**Problem description**
Word for word, restate the lines from the start of the data down to the line with "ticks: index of", both included.
● ● ● ● ● ● ●
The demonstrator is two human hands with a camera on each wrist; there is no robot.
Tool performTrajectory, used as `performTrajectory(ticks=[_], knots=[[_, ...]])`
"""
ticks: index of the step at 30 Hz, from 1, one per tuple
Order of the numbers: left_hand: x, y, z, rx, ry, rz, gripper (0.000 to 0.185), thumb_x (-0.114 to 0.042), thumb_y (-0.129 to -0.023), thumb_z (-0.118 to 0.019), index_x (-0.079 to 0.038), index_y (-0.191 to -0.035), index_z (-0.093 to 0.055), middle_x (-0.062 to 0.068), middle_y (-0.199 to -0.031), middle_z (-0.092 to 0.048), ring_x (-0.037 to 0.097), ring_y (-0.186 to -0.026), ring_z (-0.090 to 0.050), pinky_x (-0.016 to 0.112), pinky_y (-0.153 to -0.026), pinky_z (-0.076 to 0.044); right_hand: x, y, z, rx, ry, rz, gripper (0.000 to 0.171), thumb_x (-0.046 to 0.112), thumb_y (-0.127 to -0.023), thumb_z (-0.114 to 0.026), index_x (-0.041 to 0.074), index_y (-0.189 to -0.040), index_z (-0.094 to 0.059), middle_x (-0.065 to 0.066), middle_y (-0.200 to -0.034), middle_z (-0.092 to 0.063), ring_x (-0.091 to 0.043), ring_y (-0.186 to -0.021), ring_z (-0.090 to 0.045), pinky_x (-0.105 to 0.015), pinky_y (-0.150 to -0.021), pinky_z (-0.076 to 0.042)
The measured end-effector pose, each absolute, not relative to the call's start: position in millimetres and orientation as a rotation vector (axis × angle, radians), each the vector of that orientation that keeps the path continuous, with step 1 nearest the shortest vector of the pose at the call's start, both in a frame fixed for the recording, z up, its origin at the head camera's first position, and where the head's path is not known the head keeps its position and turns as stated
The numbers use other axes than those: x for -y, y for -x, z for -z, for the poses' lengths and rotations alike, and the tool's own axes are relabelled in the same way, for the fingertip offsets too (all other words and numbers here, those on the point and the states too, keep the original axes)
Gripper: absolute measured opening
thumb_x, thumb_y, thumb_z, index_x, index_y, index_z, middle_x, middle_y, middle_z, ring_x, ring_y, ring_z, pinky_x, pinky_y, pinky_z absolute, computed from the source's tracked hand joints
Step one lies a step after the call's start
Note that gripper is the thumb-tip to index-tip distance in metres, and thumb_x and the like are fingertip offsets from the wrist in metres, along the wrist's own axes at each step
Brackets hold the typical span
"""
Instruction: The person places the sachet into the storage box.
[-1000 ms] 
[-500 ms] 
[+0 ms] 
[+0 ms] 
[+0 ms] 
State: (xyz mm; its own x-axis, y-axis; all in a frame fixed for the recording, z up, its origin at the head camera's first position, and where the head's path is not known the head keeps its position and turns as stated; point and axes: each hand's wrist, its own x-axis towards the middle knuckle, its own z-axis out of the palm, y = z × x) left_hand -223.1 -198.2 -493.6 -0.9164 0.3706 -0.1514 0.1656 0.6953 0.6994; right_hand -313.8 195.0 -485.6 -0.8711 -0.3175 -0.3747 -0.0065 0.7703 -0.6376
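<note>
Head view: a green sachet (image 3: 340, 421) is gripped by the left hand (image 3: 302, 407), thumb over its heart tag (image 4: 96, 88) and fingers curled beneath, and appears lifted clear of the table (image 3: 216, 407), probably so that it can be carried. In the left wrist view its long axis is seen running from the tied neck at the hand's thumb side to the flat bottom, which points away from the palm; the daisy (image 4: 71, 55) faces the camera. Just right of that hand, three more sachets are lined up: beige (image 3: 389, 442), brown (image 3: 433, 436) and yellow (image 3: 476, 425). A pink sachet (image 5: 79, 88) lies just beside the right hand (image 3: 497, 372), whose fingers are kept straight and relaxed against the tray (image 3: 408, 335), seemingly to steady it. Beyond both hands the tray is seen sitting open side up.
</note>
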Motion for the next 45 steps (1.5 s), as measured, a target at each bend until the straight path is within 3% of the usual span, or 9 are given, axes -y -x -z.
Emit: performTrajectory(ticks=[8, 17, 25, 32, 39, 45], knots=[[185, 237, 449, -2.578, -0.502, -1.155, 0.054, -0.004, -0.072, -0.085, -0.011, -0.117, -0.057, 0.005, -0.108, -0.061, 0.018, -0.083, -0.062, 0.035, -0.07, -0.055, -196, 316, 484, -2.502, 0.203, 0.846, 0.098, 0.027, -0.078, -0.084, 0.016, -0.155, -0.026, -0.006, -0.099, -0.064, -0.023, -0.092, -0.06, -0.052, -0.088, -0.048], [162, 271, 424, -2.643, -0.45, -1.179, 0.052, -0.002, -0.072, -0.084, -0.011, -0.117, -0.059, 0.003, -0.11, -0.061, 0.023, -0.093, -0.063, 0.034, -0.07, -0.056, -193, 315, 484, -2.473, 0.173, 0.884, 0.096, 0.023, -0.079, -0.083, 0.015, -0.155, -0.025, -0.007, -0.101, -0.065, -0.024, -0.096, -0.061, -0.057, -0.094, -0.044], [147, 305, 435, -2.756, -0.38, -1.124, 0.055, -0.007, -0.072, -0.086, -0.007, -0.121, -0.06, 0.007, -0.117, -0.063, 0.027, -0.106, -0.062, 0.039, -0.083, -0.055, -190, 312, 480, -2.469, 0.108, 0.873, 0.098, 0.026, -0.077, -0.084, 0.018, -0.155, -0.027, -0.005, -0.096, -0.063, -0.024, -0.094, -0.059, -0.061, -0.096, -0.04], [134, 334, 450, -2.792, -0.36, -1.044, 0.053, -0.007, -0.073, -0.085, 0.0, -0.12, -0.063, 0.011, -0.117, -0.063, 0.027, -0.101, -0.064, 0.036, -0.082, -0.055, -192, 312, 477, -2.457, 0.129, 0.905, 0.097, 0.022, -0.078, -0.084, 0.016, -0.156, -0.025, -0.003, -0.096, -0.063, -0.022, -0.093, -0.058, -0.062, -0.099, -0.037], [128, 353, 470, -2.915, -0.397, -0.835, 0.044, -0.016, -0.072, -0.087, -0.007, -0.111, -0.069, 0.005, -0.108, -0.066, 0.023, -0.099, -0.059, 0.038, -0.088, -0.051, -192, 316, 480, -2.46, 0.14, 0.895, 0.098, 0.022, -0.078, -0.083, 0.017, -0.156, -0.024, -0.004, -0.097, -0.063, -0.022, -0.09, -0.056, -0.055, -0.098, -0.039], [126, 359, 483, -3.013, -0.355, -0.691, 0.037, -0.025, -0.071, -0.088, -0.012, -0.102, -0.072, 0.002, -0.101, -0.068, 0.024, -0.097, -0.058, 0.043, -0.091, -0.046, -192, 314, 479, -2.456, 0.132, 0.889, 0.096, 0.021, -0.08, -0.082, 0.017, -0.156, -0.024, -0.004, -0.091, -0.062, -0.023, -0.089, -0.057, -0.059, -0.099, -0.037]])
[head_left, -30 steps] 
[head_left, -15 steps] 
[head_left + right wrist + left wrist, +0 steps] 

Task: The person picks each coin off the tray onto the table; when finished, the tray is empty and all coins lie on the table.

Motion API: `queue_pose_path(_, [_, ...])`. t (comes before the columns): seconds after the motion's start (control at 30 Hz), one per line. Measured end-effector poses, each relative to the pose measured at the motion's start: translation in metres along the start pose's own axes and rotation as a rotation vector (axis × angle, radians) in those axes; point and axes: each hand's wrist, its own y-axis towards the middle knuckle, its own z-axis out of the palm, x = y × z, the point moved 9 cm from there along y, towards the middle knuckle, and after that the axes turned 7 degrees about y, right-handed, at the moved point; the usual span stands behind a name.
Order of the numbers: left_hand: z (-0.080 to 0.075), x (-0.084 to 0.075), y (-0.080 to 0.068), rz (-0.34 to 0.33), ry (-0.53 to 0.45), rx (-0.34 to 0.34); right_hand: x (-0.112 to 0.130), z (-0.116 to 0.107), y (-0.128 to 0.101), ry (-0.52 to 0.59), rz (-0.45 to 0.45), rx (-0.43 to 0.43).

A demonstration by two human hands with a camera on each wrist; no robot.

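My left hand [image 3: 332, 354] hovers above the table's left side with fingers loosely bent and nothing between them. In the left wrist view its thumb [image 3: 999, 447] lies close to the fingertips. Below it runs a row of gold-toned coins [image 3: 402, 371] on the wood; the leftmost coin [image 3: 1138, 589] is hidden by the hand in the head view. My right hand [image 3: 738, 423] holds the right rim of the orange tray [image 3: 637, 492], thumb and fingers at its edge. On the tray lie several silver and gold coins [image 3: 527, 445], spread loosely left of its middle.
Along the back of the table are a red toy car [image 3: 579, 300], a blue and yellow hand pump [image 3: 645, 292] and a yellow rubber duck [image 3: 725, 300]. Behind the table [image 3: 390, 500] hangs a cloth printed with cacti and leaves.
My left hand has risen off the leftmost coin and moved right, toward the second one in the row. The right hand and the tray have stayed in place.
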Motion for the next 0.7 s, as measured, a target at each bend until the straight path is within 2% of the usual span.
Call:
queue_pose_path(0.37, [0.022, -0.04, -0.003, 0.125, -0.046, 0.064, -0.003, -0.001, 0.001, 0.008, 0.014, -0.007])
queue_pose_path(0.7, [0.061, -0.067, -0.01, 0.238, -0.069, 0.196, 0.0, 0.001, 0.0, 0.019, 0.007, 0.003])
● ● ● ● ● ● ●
**Exercise result**
The demonstrator is two human hands with a camera on each wrist; there is no robot.
Tool performTrajectory, used as `performTrajectory(ticks=[_], knots=[[_, ...]])`
"""
ticks: index of the step at 30 Hz, from 1, one per tuple

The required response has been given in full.